Every line of the material below, from the top through the line with "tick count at", should be reproduced exactly.
========================================
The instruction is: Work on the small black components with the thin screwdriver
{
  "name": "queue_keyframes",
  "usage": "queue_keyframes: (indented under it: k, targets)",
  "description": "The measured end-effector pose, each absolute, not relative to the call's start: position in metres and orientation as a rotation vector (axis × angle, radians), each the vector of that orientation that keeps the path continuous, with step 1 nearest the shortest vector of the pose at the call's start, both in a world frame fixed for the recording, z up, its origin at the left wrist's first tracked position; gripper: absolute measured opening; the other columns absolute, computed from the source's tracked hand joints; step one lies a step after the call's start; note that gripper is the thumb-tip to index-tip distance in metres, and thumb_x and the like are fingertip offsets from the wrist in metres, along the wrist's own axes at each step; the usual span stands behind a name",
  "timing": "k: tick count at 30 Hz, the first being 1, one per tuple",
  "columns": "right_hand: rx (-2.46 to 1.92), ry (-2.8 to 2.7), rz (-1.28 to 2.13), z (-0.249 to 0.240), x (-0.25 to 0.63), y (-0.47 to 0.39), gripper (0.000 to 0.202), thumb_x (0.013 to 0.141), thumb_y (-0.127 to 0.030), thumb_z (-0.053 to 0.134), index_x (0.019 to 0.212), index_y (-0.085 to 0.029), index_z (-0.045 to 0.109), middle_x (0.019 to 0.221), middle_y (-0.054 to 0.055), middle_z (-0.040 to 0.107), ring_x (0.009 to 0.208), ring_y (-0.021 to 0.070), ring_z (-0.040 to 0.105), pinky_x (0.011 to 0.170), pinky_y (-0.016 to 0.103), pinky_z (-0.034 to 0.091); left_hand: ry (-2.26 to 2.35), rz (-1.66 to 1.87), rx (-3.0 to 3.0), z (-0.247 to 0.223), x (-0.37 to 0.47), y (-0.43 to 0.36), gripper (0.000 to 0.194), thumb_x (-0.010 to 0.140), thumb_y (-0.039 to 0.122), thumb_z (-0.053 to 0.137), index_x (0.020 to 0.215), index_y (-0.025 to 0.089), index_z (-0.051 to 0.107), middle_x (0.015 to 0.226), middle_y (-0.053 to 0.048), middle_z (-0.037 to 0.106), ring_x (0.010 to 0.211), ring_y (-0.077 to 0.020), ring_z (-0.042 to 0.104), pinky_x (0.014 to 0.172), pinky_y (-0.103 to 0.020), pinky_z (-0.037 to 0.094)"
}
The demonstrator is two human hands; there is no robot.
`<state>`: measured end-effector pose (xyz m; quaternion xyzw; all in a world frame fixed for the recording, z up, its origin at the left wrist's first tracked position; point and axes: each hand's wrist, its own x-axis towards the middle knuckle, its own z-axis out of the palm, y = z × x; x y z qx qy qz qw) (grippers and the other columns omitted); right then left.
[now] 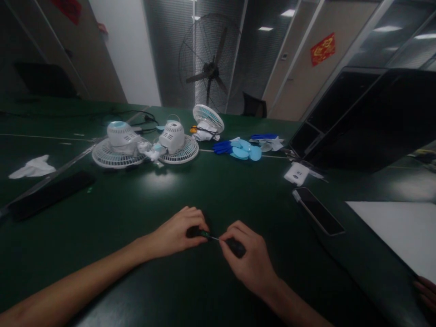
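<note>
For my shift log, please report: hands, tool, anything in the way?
Left hand, right hand: both holding tool. Thin shaft shows between. Fans, phone apart; no obstruction seen.

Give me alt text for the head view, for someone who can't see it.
Left hand and right hand each hold a dark object, with a thin shaft between them, over a green table. Three white fans sit beyond; a phone lies right.
</note>
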<state>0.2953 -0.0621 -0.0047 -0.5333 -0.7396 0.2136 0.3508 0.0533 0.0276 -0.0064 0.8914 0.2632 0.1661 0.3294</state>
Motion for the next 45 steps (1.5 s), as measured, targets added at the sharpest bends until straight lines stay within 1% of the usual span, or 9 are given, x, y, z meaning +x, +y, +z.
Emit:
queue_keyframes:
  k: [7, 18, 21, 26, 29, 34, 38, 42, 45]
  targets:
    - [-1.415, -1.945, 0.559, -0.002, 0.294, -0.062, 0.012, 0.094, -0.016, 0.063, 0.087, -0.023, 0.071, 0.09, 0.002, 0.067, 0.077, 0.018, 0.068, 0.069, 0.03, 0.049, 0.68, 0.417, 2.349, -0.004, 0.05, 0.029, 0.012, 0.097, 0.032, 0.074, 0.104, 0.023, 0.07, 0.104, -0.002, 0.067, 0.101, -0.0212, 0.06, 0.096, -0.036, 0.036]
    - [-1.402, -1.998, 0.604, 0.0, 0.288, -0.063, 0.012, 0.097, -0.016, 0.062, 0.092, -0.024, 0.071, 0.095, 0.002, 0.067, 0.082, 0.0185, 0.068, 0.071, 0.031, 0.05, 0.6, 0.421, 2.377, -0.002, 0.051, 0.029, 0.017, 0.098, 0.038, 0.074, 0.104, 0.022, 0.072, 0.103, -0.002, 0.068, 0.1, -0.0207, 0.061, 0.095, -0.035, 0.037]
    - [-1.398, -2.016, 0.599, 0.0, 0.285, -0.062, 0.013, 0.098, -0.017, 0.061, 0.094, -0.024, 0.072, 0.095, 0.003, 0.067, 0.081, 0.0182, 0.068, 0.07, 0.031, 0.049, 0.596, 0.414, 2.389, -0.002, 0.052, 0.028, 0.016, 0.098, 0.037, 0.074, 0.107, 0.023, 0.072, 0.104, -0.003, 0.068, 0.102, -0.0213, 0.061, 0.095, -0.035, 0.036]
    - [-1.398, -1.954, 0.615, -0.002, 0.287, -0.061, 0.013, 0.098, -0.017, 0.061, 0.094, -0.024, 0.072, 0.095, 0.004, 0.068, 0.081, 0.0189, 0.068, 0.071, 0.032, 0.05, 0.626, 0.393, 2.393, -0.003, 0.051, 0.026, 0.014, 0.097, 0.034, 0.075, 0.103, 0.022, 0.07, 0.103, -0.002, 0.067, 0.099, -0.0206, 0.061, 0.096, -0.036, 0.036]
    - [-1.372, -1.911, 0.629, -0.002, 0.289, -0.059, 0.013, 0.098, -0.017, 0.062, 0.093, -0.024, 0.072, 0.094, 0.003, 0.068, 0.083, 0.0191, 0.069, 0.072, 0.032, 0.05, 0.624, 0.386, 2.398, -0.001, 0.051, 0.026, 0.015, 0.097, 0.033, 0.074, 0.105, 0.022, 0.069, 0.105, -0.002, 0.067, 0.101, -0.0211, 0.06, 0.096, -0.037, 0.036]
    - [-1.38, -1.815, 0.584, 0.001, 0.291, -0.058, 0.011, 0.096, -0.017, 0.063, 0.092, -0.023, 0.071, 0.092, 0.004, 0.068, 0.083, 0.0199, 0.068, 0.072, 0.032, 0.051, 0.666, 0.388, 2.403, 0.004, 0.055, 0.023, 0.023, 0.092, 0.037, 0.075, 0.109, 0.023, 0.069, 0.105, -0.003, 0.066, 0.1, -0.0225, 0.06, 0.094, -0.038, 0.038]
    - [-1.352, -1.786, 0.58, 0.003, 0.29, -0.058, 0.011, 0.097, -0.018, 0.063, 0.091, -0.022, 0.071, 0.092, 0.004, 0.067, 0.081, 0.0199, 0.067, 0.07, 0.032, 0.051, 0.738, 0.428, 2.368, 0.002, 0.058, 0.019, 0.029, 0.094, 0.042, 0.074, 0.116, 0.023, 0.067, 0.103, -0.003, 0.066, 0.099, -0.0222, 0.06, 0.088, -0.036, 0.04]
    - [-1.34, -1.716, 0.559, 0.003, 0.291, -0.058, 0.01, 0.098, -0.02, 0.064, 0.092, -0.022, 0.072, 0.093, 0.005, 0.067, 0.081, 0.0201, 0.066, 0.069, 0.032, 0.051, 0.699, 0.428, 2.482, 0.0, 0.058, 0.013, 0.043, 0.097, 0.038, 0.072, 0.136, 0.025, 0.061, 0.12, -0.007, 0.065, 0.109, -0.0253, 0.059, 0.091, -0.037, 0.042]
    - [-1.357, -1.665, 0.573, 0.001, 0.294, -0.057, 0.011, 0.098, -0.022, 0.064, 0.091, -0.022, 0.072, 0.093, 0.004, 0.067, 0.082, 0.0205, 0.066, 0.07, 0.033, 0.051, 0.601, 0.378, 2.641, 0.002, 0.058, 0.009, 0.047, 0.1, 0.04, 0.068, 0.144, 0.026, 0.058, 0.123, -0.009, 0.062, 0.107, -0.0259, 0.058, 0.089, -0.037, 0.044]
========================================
Written response -
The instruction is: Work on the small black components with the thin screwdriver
{
  "name": "queue_keyframes",
  "usage": "queue_keyframes: (indented under it: k, targets)",
  "description": "The measured end-effector pose, each absolute, not relative to the call's start: position in metres and orientation as a rotation vector (axis × angle, radians), each the vector of that orientation that keeps the path continuous, with step 1 nearest the shortest vector of the pose at the call's start, both in a world frame fixed for the recording, z up, its origin at the left wrist's first tracked position; gripper: absolute measured opening; the other columns absolute, computed from the source's tracked hand joints; step one lies a step after the call's start; note that gripper is the thumb-tip to index-tip distance in metres, and thumb_x and the like are fingertip offsets from the wrist in metres, along the wrist's own axes at each step; the usual span stands behind a name",
  "timing": "k: tick count at 30 Hz, the first being 1, one per tuple",

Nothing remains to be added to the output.